> _BRIEF_
For the data below, give again exactly the lines from the one containing "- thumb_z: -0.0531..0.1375" through the one containing "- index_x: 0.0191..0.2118", both ends included, and no others.

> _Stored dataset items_
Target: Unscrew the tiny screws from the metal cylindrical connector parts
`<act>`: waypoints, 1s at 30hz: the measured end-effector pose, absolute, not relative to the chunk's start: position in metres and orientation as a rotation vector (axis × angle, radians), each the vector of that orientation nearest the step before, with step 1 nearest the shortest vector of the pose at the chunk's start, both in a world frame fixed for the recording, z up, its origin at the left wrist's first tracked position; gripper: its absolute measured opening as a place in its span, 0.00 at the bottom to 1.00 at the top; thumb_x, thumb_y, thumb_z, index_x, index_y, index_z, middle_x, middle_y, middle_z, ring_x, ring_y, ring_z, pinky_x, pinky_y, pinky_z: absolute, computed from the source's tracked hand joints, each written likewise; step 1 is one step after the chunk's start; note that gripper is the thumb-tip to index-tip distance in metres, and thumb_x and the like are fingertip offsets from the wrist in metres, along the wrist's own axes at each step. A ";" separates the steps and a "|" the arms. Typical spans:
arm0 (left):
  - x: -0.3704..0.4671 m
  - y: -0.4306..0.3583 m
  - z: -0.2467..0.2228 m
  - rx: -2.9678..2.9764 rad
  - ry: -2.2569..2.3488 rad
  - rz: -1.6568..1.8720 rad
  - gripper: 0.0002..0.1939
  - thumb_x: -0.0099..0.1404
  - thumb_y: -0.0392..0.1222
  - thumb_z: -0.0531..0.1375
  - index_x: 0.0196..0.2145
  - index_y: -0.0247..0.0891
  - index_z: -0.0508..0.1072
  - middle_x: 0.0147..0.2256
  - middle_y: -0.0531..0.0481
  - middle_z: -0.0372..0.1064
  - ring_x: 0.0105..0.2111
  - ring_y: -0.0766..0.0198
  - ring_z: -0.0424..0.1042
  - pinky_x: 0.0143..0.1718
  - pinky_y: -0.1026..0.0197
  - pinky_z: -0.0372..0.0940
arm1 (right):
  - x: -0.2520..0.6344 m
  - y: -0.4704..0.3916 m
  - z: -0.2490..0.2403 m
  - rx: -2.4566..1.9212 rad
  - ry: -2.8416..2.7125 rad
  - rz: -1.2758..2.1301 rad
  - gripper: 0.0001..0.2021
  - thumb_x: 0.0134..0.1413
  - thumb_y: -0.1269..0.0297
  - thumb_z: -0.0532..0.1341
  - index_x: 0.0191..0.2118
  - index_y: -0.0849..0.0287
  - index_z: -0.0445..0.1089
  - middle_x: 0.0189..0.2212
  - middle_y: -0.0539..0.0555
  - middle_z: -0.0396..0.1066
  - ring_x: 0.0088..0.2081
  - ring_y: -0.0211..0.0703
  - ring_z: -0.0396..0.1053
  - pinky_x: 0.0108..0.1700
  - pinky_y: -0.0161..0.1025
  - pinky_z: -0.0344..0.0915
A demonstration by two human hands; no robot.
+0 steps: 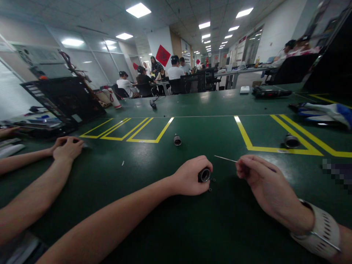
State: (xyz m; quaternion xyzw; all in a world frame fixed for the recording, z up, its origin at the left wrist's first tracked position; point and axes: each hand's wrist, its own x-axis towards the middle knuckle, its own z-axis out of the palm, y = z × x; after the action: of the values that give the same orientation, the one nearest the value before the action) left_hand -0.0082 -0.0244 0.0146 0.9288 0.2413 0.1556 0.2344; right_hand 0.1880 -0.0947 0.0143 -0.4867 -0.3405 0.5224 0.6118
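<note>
1. L hand (192, 176): closed round dark cyl. part (204, 175), open end up/out, by small dark bits (212, 184) on grn table (154, 165).
2. R hand (264, 179): pinching thin metal rod (225, 158).

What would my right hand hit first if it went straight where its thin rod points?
Probably your left hand, near its far edge. The thin rod in your right hand points that way, but depth is unclear, so its tip might slip past.
</note>
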 end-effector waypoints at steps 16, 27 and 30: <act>-0.011 -0.023 0.013 2.454 0.555 0.859 0.10 0.62 0.41 0.46 0.33 0.36 0.65 0.36 0.45 0.62 0.39 0.58 0.62 0.42 0.54 0.60 | 0.161 -0.103 0.017 -1.252 -1.949 0.489 0.10 0.51 0.70 0.57 0.41 0.54 0.63 0.45 0.57 0.69 0.50 0.52 0.65 0.50 0.54 0.61; -0.022 0.005 0.012 2.095 1.183 1.677 0.10 0.61 0.37 0.46 0.24 0.40 0.62 0.28 0.50 0.59 0.33 0.60 0.61 0.37 0.56 0.59 | 0.119 -0.088 0.010 -1.075 -2.460 0.028 0.05 0.54 0.70 0.57 0.38 0.60 0.67 0.40 0.58 0.72 0.44 0.49 0.67 0.50 0.50 0.62; -0.030 0.018 0.012 2.128 1.249 1.751 0.10 0.61 0.37 0.47 0.24 0.41 0.62 0.27 0.50 0.60 0.32 0.60 0.61 0.36 0.56 0.60 | 0.124 -0.074 0.009 -1.070 -2.579 -0.095 0.10 0.53 0.77 0.54 0.40 0.59 0.67 0.37 0.56 0.71 0.40 0.47 0.67 0.44 0.45 0.64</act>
State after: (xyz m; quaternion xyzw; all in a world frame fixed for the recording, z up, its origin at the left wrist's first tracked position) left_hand -0.0305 0.0178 0.0121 0.7021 0.4121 0.5778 0.0580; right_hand 0.1243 -0.0743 0.0093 -0.3772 -0.9092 -0.0335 0.1732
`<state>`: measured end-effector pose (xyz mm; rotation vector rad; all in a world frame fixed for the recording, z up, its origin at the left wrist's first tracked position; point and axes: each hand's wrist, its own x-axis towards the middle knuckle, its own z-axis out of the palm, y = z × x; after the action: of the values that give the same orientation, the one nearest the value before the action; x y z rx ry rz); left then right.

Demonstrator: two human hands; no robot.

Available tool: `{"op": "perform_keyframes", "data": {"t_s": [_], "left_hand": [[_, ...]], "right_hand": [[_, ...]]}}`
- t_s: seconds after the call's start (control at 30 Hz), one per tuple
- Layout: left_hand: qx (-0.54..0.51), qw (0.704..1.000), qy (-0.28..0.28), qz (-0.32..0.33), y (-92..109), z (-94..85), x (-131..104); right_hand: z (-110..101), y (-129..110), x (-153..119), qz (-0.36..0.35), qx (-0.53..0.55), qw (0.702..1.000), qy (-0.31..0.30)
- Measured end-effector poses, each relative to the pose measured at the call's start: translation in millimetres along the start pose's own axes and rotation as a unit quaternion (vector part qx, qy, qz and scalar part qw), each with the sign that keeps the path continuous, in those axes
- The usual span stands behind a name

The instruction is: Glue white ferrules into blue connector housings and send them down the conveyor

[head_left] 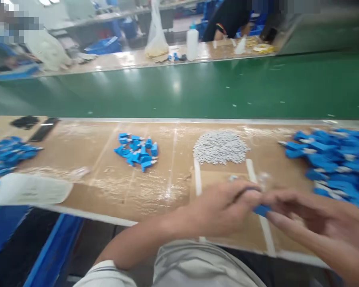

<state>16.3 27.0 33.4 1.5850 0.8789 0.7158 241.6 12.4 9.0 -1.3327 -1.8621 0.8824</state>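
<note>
Left hand [224,207] and right hand [320,221] pinch the blue part [262,210] between nearly closed fingertips. Uneven pressure could flip it loose, perhaps into the grey pieces [220,147] at its 11 o'clock.

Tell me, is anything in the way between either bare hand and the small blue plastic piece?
Nothing visible: the left hand and right hand both have fingertips right at the small blue plastic piece, partly covering it.
</note>
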Motion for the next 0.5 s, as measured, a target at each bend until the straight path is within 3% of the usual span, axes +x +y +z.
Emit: {"op": "perform_keyframes", "data": {"t_s": [0.1, 0.2, 0.33, 0.5], "left_hand": [[-0.111, 0.992, -0.009, -0.055, -10, -9.7, 1], [-0.251, 0.959, -0.004, -0.13, -27, -21.6, 1], [-0.394, 0.896, 0.049, -0.201, -48, -28.4, -5], [-0.469, 0.856, 0.09, -0.195, -68, -23.7, -14]], "right_hand": [[0, -16, 12, 0.039, 0.079, 0.994, -0.068], [3, -2, 11, 0.097, 0.131, 0.986, -0.026], [19, 22, -4, 0.138, 0.05, 0.989, -0.009], [44, 26, -6, 0.12, 0.079, 0.989, -0.034]]}}
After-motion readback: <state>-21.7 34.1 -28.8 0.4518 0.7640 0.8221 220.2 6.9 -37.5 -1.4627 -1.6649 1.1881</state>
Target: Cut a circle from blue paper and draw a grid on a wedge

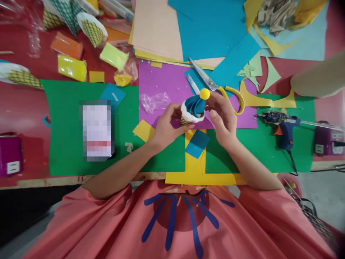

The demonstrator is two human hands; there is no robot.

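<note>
My left hand (167, 125) is wrapped round a small craft ice-cream cone (198, 104), held upright just above the table. The cone has a yellow-and-dark checked base, a white ruffled rim, a folded blue top and a yellow ball at its tip. Close to its right side is my right hand (226, 120), fingers curved and thumb apart, with nothing seen in its grasp. Some of its fingertips lie behind the cone, so contact there cannot be made out. Scissors (212, 84) with yellow handles lie just beyond it. Below the cone rests a blue paper square (197, 143).
A blue glue gun (287, 135) with a cord lies at right, near a pale cylinder (318, 77). Stacked paper sheets (157, 28) and scraps cover the back. At left are a blurred-out phone (97, 131), clay packets (72, 68) and more checked cones (93, 30).
</note>
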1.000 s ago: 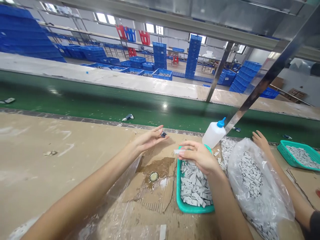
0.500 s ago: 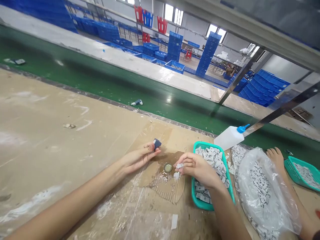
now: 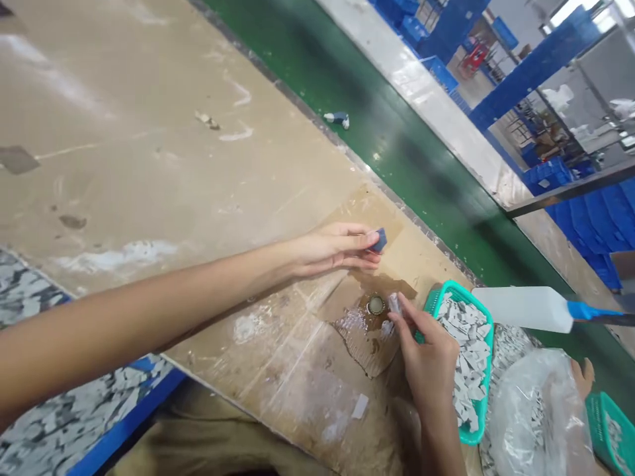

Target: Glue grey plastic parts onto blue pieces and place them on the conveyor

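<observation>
My left hand (image 3: 337, 248) pinches a small dark blue plastic piece (image 3: 380, 240) between thumb and fingers, above the worktable. Lower and to the right, my right hand (image 3: 430, 350) grips a small light grey plastic piece (image 3: 395, 303) by its fingertips. That piece is just right of a shallow round cap (image 3: 376, 305), which sits on a wet, torn cardboard sheet (image 3: 370, 357). Another small pale piece (image 3: 387, 328) lies close below the right fingertips. A green basket (image 3: 488, 377) full of grey-white pieces stands beside my right hand.
A white squeeze bottle (image 3: 526, 307) with a blue nozzle lies beyond the basket. A clear plastic bag (image 3: 530, 410) and another person's hand (image 3: 583, 378) are at right. The green conveyor belt (image 3: 278, 56) carries a blue-and-white part (image 3: 338, 119). A blue crate (image 3: 129, 423) of pieces is lower left.
The view has tilted and swung down to the left, bringing the crate into sight. Both hands still hold their pieces; the grey piece is now nearer the round cap.
</observation>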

> _SOLUTION_
  - thumb_z: -0.0531..0.1375
  - index_x: 0.0196..0.2145
  - index_y: -0.0247..0.0891
  - index_z: -0.0508..0.1072
  - middle_x: 0.0147..0.2256
  - middle_y: -0.0531..0.0481
  - middle_z: -0.0372..0.1064
  - ring_x: 0.0105..0.2111
  - ring_y: -0.0766..0.0198
  - ring_z: -0.0424..0.1042
  - pinky_x: 0.0143..0.1718
  - pinky_y: -0.1026..0.0197
  - pinky_z: -0.0372..0.0940
arm1 (right):
  - x: -0.2520..0.6344 m
  - y: -0.4704..0.3916 m
  - z: -0.2490..0.2403 m
  - rx: -2.4566..1.9212 rad
  - ry: -2.8416..2.7125 rad
  - rz: -1.2758..2.1301 rad
  - gripper: 0.0001..0.2021
  - thumb_x: 0.0134..0.1413
  - thumb_y: -0.1269..0.0297
  - thumb_z: -0.0532..0.1341
  - index_x: 0.0191..0.2118

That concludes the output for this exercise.